## Exercise
Write out the following listing in full, exactly as it reads.

Top of Data

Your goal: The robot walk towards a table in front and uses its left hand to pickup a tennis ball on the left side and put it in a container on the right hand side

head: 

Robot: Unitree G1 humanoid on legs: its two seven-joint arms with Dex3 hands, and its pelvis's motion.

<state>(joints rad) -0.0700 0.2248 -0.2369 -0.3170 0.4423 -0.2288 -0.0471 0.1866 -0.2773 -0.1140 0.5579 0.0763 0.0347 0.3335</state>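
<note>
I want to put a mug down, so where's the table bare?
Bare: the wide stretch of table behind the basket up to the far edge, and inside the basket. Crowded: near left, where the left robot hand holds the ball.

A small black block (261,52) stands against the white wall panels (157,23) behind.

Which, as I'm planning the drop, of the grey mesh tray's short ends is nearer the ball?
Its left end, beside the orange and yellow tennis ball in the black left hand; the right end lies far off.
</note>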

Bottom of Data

## Written reply
Your goal: The robot walk towards a table in front and uses its left hand to pickup a tennis ball on the left side and put it in a container on the right hand side

head: 

Robot: Unitree G1 humanoid on legs: its two seven-joint arms with Dex3 hands, and its pelvis's motion.

<state>(joints rad) -0.0700 0.2248 -0.2369 -0.3170 0.4423 -0.2288 -0.0471 0.1866 -0.2773 -0.1140 0.5579 0.0763 0.0347 0.3335</state>
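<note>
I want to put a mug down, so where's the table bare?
Bare: the wide stretch of table behind the basket up to the far edge, and inside the basket. Crowded: near left, where the left robot hand holds the ball.

A small black block (261,52) stands against the white wall panels (157,23) behind.

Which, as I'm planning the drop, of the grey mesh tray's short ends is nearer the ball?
Its left end, beside the orange and yellow tennis ball in the black left hand; the right end lies far off.
</note>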

There is no more to the output, and the exercise is done.